Selon l’article 101 de la nouvelle loi des télécommunications, n° 20/017 du 25 novembre 2020, le .cd relève du domaine privé de l’État. Ce qui fait que ce sont des ressources qui sont gérées au niveau du ministère des PTNTIC. Bien que l’ordonnance fixant les attributions des ministères l’aient confié au ministère du numérique, nous, nous respectons ce que la loi dit parce que celle-ci est au-dessus des ordonnances. Et la loi dit que c’est géré par les PTNTIC. Et ça relève du domaine privé de la loi où le ministre fixe les conditions de gestion par un arrêté ministériel. C’est comme ça que la SCPT, qui est sous tutelle du ministère des PTNTIC continue de gérer le .cd.

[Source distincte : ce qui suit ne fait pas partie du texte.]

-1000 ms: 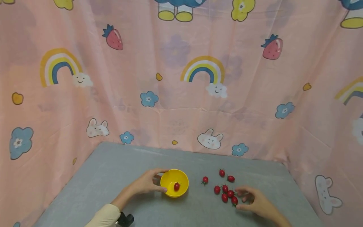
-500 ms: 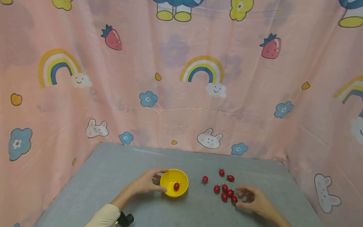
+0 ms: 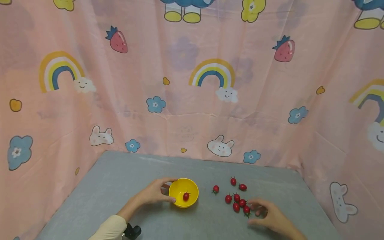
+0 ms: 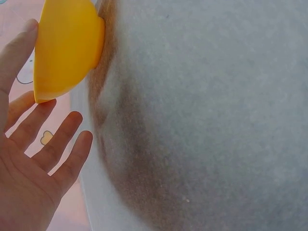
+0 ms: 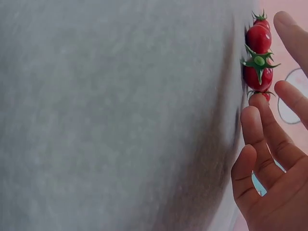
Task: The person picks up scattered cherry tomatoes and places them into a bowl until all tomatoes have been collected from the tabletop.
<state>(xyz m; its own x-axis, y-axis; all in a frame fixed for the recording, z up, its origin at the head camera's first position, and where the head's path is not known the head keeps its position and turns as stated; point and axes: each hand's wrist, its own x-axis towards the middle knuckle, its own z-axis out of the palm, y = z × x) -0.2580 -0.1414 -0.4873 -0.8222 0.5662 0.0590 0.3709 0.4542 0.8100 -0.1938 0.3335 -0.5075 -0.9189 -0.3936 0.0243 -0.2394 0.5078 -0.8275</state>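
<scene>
A yellow bowl (image 3: 183, 186) stands on the grey table with one red cherry tomato (image 3: 186, 196) inside. My left hand (image 3: 154, 192) holds the bowl's left side, thumb at the near rim and fingers at the far rim. In the left wrist view, the lower fingers of that hand (image 4: 36, 159) are spread below the bowl (image 4: 67, 48). Several more cherry tomatoes (image 3: 236, 207) with green stems lie to the right of the bowl. Beside their right edge my right hand (image 3: 272, 215) is held with thumb and fingers apart, holding nothing. In the right wrist view its fingers overlap the tomatoes (image 5: 258, 77); contact is unclear.
The grey table (image 3: 144, 166) backs onto a pink patterned curtain (image 3: 180, 130), which also hangs along both sides. A black object (image 3: 132, 231) shows by the left sleeve (image 3: 112, 228). One tomato (image 3: 215, 189) lies apart, between bowl and cluster.
The head view has shifted slightly. My right thumb has moved a little away from the nearest tomato, widening the hand. The left hand and bowl stay in place.
</scene>
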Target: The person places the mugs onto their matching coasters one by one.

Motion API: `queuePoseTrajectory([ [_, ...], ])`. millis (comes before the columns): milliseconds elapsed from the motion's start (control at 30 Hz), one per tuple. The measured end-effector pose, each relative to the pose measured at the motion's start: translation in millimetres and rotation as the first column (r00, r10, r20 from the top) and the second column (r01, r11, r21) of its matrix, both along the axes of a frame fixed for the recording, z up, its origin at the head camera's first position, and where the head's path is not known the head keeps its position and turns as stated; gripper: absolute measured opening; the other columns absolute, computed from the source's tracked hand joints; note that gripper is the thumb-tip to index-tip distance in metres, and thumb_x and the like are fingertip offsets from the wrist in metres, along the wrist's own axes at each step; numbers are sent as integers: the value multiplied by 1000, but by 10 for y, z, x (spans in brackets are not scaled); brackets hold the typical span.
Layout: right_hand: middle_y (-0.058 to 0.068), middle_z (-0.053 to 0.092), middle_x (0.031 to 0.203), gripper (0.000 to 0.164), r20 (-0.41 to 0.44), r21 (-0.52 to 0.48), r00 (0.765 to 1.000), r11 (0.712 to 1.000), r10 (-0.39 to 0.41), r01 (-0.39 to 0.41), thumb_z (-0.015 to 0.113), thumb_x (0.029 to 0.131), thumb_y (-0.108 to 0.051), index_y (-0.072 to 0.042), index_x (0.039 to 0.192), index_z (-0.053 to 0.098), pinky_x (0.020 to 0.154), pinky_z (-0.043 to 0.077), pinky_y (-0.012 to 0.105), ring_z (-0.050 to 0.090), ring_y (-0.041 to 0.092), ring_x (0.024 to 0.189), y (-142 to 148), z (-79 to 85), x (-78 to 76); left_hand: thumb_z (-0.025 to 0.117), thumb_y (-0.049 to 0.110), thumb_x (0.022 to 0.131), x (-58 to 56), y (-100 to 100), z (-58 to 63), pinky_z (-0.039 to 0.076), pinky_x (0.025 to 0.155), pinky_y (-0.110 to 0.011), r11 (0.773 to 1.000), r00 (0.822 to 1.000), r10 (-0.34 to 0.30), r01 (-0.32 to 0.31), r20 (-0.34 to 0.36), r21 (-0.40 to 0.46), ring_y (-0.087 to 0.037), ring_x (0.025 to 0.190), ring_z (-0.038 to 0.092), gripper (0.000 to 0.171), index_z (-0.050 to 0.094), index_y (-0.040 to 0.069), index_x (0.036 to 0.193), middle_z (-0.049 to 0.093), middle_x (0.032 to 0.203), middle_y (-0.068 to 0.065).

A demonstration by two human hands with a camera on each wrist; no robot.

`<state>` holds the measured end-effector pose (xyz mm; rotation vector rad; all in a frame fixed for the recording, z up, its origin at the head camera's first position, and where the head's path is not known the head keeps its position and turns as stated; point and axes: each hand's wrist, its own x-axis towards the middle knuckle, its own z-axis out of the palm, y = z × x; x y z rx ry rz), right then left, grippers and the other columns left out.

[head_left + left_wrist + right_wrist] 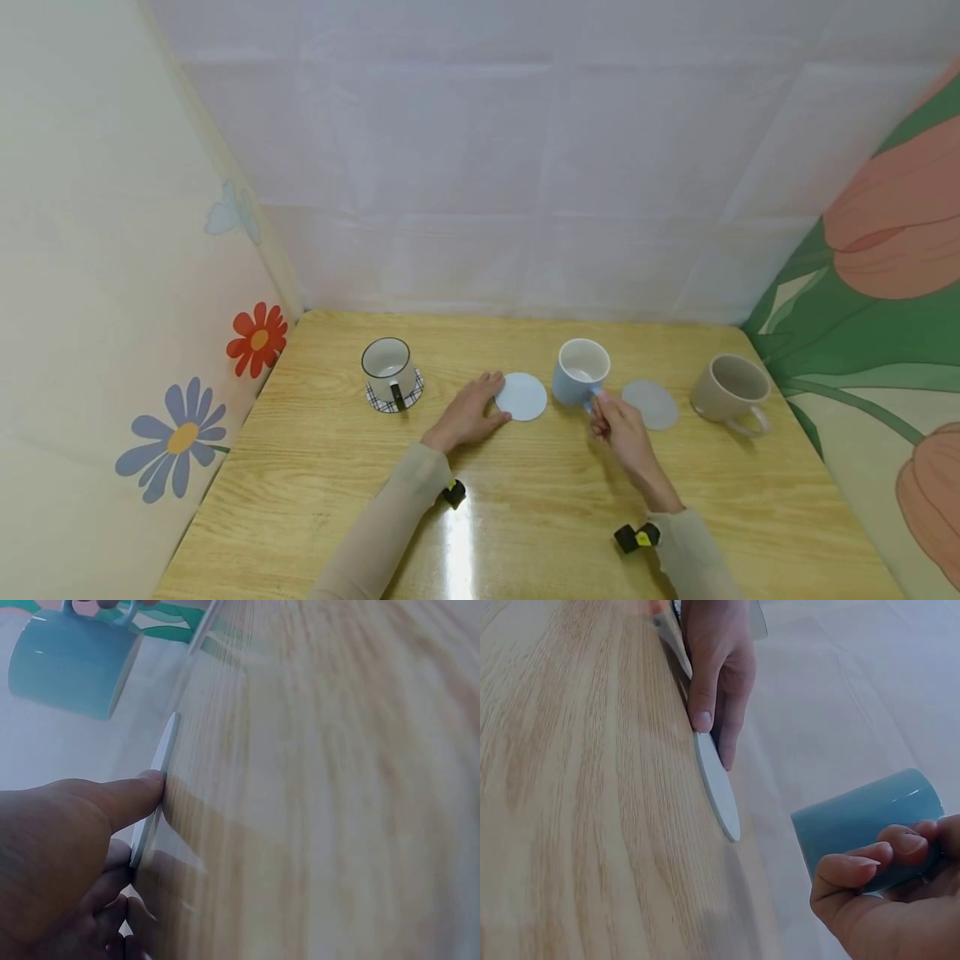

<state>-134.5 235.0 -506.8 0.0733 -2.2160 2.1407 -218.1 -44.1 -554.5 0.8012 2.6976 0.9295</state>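
My right hand (621,425) grips the handle of a light blue mug (573,385), white inside. The mug is upright, and in the right wrist view my curled fingers (904,844) are at its handle side, with part of the handle hidden behind them. Left of the mug, a round pale blue coaster (522,397) lies at the tabletop. My left hand (468,410) holds that coaster by its left side, thumb at the near edge and fingers at the far edge. The left wrist view shows the thumb (139,796) against the coaster's thin rim (166,746).
On the left, a white mug (381,375) with a dark rim and black handle stands on a plaid coaster (417,386). A grey round coaster (651,405) lies right of my right hand. Farther right stands a beige mug (716,400). A white sheet (480,250) hangs behind the wooden table (540,517).
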Motion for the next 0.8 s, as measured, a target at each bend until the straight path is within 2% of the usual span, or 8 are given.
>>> queuePoseTrajectory([
  [367, 4, 43, 77, 51, 7, -33, 1000, 999, 19, -19, 34, 118, -20, 22, 88, 37, 57, 41, 22, 44, 11, 67, -69, 48, -9, 68, 35, 106, 3, 10, 21, 16, 136, -48, 1000, 1000, 2, -2, 14, -31, -32, 165, 22, 74, 36, 4, 165, 29, 175, -10],
  [800, 2, 41, 75, 52, -25, -54, 998, 997, 58, -59, 33, 118, -18, 22, 85, 34, 56, 37, 23, 42, 10, 65, -116, 8, -42, 67, 34, 106, 9, 6, 25, 16, 136, -49, 1000, 999, 12, -11, 33, -19, -31, 165, 21, 74, 35, 6, 166, 28, 176, -9],
])
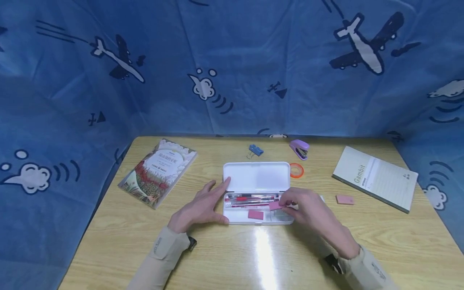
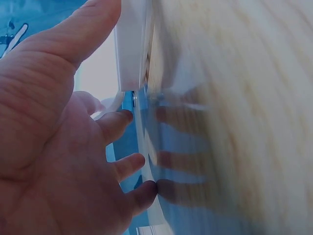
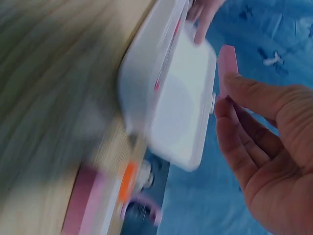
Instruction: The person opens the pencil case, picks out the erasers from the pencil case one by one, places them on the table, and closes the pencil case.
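Observation:
A white pencil case [image 1: 235, 220] lies with its lid [image 1: 255, 177] folded back. Inside are several pens [image 1: 251, 198] and a pink eraser [image 1: 255, 214]. My right hand [image 1: 308, 207] pinches another pink eraser [image 3: 227, 68] between thumb and fingers, held over the right part of the case. Beside the case's left end, my left hand [image 1: 203, 209] is spread with fingers extended, the thumb at the near left corner and the index finger by the lid. In the left wrist view, the other fingers of that hand lie close over the tabletop.
Right of the case lies a third pink eraser [image 1: 344, 199], near a notebook [image 1: 375, 179]. Behind the case are a blue binder clip [image 1: 256, 150], a purple stapler [image 1: 299, 149] and an orange tape roll [image 1: 297, 170]. A book [image 1: 159, 171] rests at the left.

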A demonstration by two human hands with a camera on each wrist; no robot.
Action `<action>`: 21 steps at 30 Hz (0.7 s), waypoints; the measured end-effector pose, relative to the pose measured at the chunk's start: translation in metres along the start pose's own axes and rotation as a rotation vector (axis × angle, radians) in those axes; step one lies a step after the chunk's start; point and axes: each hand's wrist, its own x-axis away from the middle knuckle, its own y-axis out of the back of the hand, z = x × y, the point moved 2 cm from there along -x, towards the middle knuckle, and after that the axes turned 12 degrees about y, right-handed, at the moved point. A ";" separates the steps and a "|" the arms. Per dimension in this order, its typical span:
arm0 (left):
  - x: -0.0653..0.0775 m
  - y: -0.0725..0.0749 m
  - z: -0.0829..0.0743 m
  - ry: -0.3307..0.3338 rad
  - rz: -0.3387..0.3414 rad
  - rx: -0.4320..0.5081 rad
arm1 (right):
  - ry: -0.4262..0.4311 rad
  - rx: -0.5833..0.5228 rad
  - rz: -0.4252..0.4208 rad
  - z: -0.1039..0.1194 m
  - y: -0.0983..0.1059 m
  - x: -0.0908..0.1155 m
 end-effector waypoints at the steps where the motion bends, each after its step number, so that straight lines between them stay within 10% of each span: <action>1: 0.000 0.000 0.000 0.000 -0.002 -0.003 | -0.007 0.009 -0.019 -0.003 0.004 0.006; 21: 0.000 0.001 -0.001 -0.008 0.003 -0.007 | -0.298 0.256 0.025 -0.069 0.066 0.128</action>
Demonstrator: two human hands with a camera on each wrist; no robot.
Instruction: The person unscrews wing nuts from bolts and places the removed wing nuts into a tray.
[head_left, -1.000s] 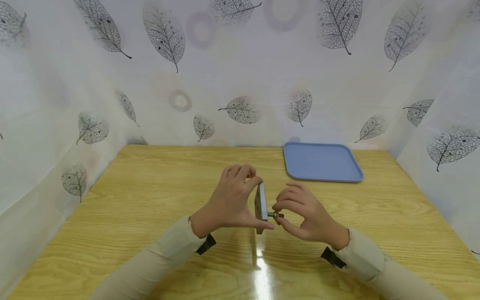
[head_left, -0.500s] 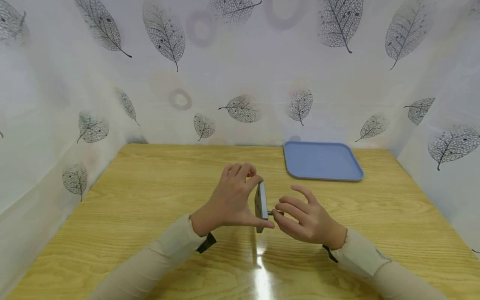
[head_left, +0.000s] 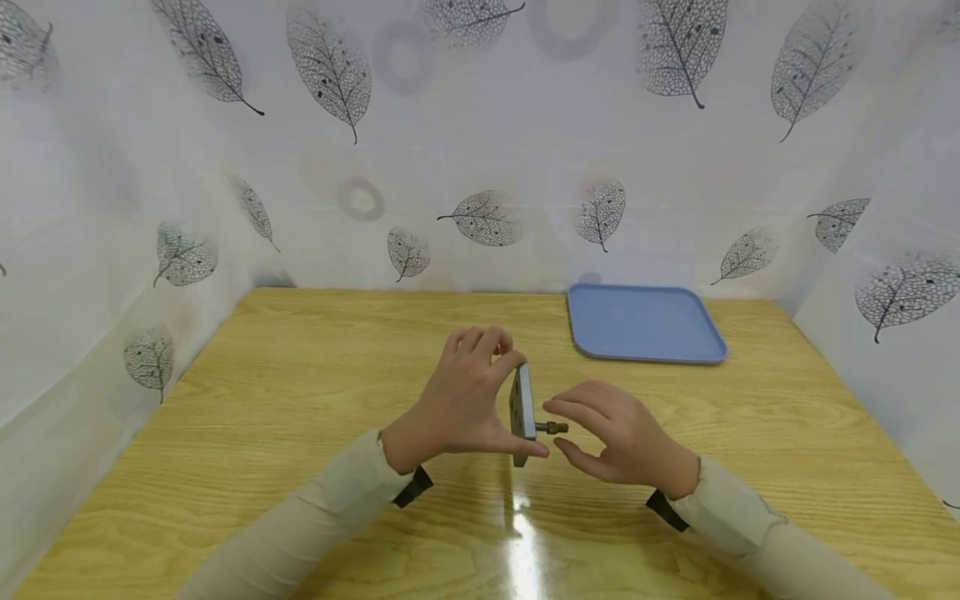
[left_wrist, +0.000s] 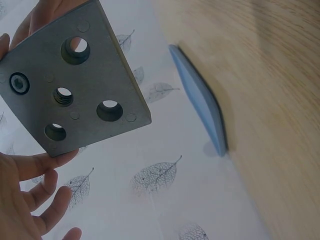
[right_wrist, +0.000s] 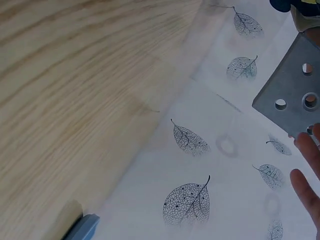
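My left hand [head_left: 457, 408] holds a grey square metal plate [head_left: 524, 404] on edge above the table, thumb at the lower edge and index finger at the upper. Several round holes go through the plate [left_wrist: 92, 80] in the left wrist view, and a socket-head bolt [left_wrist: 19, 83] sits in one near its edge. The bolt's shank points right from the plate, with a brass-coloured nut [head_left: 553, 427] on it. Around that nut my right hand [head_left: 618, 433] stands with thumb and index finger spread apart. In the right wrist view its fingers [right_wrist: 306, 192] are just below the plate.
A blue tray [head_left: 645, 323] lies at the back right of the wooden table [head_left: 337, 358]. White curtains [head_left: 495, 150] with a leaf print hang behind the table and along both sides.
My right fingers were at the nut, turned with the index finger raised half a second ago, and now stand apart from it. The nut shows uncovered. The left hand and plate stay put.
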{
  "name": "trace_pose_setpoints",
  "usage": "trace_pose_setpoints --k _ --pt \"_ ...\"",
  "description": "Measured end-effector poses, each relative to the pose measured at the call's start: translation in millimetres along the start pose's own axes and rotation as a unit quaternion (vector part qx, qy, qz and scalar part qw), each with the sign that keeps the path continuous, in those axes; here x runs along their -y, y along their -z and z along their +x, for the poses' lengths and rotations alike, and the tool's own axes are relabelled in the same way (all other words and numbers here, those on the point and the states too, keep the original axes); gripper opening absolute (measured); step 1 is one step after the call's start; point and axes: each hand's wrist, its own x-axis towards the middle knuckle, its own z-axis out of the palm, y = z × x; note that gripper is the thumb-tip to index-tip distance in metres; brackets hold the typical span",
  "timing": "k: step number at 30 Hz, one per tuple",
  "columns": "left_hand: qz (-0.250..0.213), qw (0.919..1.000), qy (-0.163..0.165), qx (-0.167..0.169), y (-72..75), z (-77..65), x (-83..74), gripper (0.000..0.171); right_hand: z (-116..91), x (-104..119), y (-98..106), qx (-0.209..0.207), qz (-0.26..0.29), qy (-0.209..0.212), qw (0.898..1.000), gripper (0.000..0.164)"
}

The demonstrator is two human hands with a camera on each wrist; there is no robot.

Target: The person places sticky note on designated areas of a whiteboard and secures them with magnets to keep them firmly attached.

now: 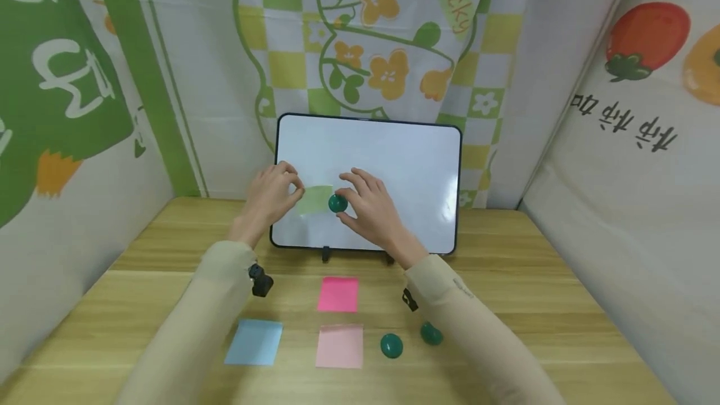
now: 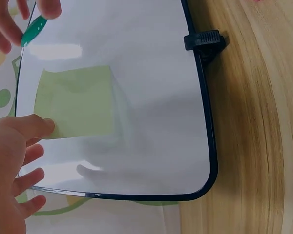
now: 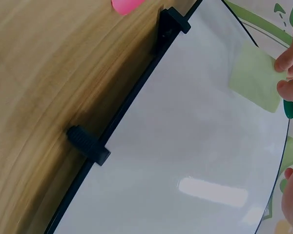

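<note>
A small whiteboard with a dark frame stands upright at the back of the table. My left hand pinches a pale green sticky note by one corner between thumb and forefinger, holding it in front of the board. From the other side, my right hand grips a round green magnet between thumb and fingers, close beside the note's right edge. In the left wrist view the magnet appears edge-on, apart from the note.
Black clip feet support the board's lower edge. On the wooden table lie a bright pink note, a light pink note and a blue note. Two more green magnets, one left of the other, lie near my right forearm.
</note>
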Motion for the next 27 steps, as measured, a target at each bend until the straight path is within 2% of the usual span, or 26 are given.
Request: trace_pose_setpoints --k 6,12,17,24,27 --pt "0.020 0.9996 -0.012 -0.015 -3.4 7.8 6.9 0.017 20 1 -15 0.010 -0.021 -0.010 1.000 0.039" --pt "0.032 0.9992 -0.008 -0.022 2.4 12.2 17.6 0.016 41 4 -24 0.023 -0.031 -0.010 0.999 0.038" --pt "0.034 0.9991 -0.011 -0.024 4.6 13.7 20.2 0.015 48 6 -28 0.026 -0.040 -0.009 0.999 0.038" --pt "0.053 0.9955 -0.038 -0.069 4.9 14.5 23.6 0.013 55 8 -36 0.033 -0.045 -0.011 0.998 0.037" --pt "0.064 0.9946 -0.041 -0.071 4.7 15.3 22.0 0.012 56 8 -39 0.032 -0.047 -0.019 0.998 0.036"
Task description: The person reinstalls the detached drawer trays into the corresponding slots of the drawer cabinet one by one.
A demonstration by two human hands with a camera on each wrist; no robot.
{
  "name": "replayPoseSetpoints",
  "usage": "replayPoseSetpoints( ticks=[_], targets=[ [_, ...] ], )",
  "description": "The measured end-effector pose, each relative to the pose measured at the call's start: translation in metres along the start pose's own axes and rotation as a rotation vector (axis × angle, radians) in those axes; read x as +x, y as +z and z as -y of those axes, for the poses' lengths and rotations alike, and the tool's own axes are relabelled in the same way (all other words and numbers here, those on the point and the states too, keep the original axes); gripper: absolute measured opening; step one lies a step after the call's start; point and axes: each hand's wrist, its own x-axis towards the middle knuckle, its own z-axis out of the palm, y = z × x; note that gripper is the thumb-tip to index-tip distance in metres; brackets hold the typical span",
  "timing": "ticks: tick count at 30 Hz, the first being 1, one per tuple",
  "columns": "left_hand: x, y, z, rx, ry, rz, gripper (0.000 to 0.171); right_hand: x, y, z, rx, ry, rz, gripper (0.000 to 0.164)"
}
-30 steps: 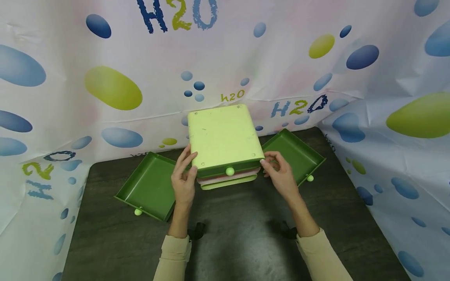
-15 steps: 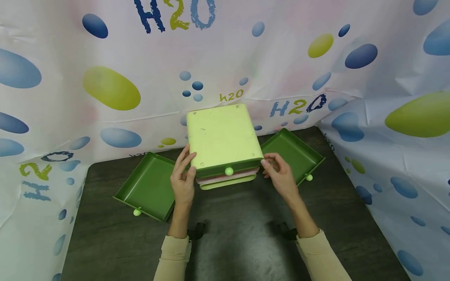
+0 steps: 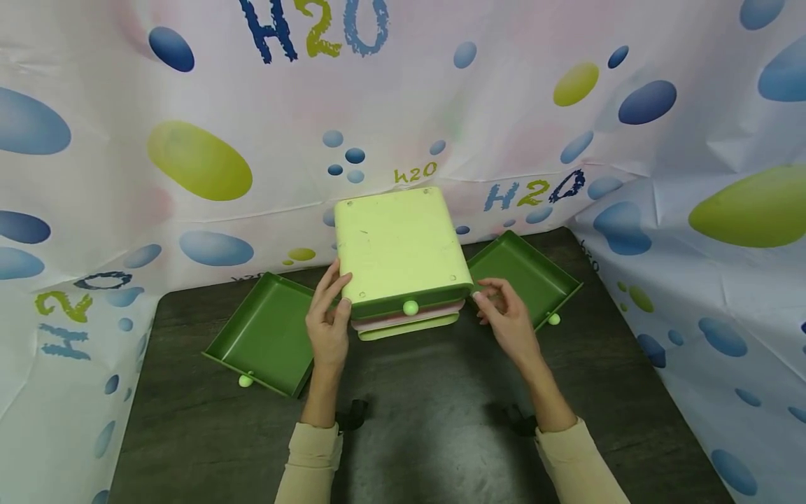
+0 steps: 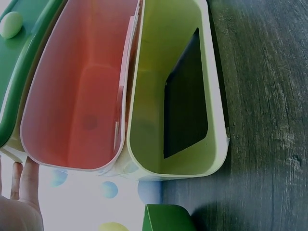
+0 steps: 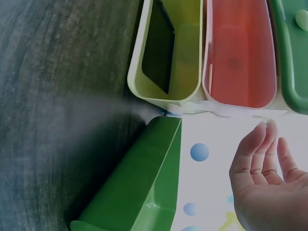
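Observation:
A small drawer unit (image 3: 399, 245) of three stacked tiers stands at the back middle of the table in the head view. Its top tier is yellow-green, with a dark green drawer (image 4: 24, 72) in its front and a round light green knob (image 3: 411, 308). Below come a pink tier (image 4: 86, 106) and a yellow-green tier (image 4: 144, 130), both hollow at the front. My left hand (image 3: 329, 325) rests along the top tier's left side, fingers extended and thumb by the front corner. Just off the right front corner is my right hand (image 3: 508, 320), fingers loosely bent around nothing.
Loose green drawers lie on the dark table (image 3: 428, 434): a left drawer (image 3: 271, 336) beside my left wrist and a right drawer (image 3: 529, 276) behind my right hand. A white sheet printed with coloured ovals (image 3: 201, 157) surrounds the table at the back and sides.
My right hand has let go of the top tier's right front corner and moved slightly right and down. The left hand and drawer unit stay in place.

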Motion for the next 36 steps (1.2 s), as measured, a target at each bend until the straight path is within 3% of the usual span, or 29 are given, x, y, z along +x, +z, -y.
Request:
replayPoseSetpoints(
  ticks=[7,14,25,36],
  targets=[
    [0.001,0.001,-0.001,-0.014,0.009,-0.002,0.051,-0.001,-0.002,0.0,-0.034,0.025,0.012,0.037],
    [0.001,0.0,0.001,-0.019,0.019,-0.002,0.05,-0.009,-0.006,0.032,-0.096,0.025,0.017,0.038],
    [0.0,-0.001,0.005,-0.026,0.03,0.011,0.041,0.0,-0.018,-0.012,-0.197,-0.003,-0.043,0.05],
    [-0.001,-0.001,0.005,-0.032,0.019,0.016,0.049,0.001,-0.021,-0.004,-0.205,0.021,-0.037,0.05]
  ],
)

Il y a-t-il des attributions assignées à la fois au ministère des PTNTIC et à celui du numérique ?
Les TIC et le numérique sont des domaines très complémentaires que parfois on a tendance à croire que ce sont les siamois. Certes, il y a des choses que nous faisons ensemble dans la complémentarité. Au-delà des attributions, nous travaillons pour le gouvernement, nous devons bosser ensemble. Il y a de ces attributions qui nous forcent à travailler ensemble vu le caractère ressemblant de deux entités.
Où en sommes-nous avec le déploiement de la fibre optique dans toute l’étendue de la Rd-Congo ?
Pour déployer la fibre optique c’est un long processus. Il faudra d’abord l’octroi de licence, des études qui précèdent l’octroi de licence. Donc des études de préfaisabilité, de faisabilité, de l’impact environnemental ; sont celles-là qui sont en train de prendre un peu plus de temps par rapport aux différents gros projets que nous avons. Nous espérons que d’ici le trimestre prochain, nous serons en train de voir certaines solutions se matérialiser sur terrain.
Un mot de la fin
Je vous souhaite une excellente année et nous espérons qu’ensemble nous allons relever les défis de la transformation numérique dont notre pays a besoin.